- Born: 24 July 1881 Brussels, Belgium
- Died: 14 June 1946 (aged 64) Brussels, Belgium
- Allegiance: Belgium
- Branch: Belgian Army
- Service years: 1897–1945
- Rank: Lieutenant general
- Commands: Chief of the General Staff of the Belgian Army
- Conflicts: World War I German invasion of Belgium; ; World War II Battle of Belgium; ;
- Awards: Croix de Guerre (1915) Commander of the Legion of Honour

= Oscar Michiels =

Belgian army officer

François-Fidèle-Oscar Michiels (24 July 1881 – 14 June 1946) was a Belgian military officer who served in World War I and World War II.

== Biography ==
Oscar Michiels was born in central Brussels on 24 July 1881. He enrolled in a military school aged 11. Three years later he attended cadet school in Namur, graduating in 1897 as a corporal. After being promoted to sergeant, he returned to the school in 1901. Finishing two years later, he was made a lieutenant.

In 1913 Michiels was stationed at the fortified position of Liège. On 1 August 1914 he was attached to the staff of the Third Division, where he would remain for the duration of World War I. Following the Battle of the Yser Michiels was promoted to the rank of captain. In September 1915 he was moved to the front lines, but was injured several weeks later in an accident and returned to the Third Division's headquarters. In November he became captain-commandant. On 20 July 1917 he was awarded the Croix de guerre. Following a successful operation at Merkem in April 1918, Michiels was made a Commander of the Legion of Honour by Ferdinand Foch.

In March 1919 Michiels became a professor at the Instruction Center of Staff (later the War College, part of the Royal Military Academy), where he would work for nearly 12 years. As a major, he would privately instruct Prince (later King) Leopold III on war studies. In 1927 Michiels was due to be transferred out of the school and given command of a battalion, but his commanding officer objected. He left his position at the college as a lieutenant colonel in June 1931 and became chief of staff of the First Army Corps. In March of the following year he was made colonel. Two years later he was made commander of the First Grenadiers Regiment. In June 1937 Michiels was promoted to major general and made head of the personnel department of the Defence Ministry.
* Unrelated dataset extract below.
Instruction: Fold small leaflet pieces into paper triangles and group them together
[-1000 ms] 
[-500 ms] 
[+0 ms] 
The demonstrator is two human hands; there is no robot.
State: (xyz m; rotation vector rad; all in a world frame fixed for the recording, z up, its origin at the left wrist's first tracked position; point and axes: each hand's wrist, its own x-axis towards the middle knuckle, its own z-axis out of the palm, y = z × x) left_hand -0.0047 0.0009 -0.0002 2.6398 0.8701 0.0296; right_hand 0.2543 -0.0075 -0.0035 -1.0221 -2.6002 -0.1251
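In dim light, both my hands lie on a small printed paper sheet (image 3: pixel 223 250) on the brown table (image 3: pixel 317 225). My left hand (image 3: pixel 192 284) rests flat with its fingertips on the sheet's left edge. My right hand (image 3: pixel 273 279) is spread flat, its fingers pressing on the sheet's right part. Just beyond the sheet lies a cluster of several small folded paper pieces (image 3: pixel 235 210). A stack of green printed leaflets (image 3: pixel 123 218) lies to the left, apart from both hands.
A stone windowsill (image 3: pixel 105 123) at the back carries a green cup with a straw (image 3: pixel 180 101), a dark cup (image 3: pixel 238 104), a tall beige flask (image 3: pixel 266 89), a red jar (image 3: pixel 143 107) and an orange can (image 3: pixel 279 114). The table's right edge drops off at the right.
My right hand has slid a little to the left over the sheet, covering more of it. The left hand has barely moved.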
Following the outbreak of World War II in September 1939, Michiels took command of the 7th Infantry Division to oversee its mobilization. This division was soon assigned the task of improving the defensive line along the Dyle. After several weeks, it was moved to protect the Albert Canal. Michiels was appointed King Leopold III's chief of staff on 2 February 1940. He subsequently served in this capacity during the Battle of Belgium. During the Belgian Army's last stand at the Battle of the Lys on 27 May, Michiels suggested that the king send a representative to the Germans to negotiate a ceasefire. King Leopold III followed this advice, and eventually agreed to surrender to the Germans the following morning. British Admiral Roger Keyes commended Michiels for his display of high morale during the campaign.

On 30 May, Michiels gave a speech to all the senior Belgian officers, thanking them for their service. He asked the army staff to remain with him to assist in managing the confused state of affairs following the capitulation. The Germans inquired him on Belgium's observance of neutrality before the invasion and on the Mechelen incident, but he refused to offer them any answers. Michiels was then taken prisoner by the Germans. He was deported with the army staff to prisoner of war camps in central Europe. The Germans offered to return him to Belgium in 1943 and hand him control of the National Office of Veterans Affairs, but he refused on the account that he would be leaving his subordinates behind. He was liberated from a camp near Prenzlau by the Red Army on 7 May 1945.

Repatriated, Michiels retired from the army in late 1945 and began writing a book on the Battle of Belgium. Michiels died on 14 June 1946 and was buried with full military honors. His book, 18 jours de guerre en Belgique, was published posthumously the following year.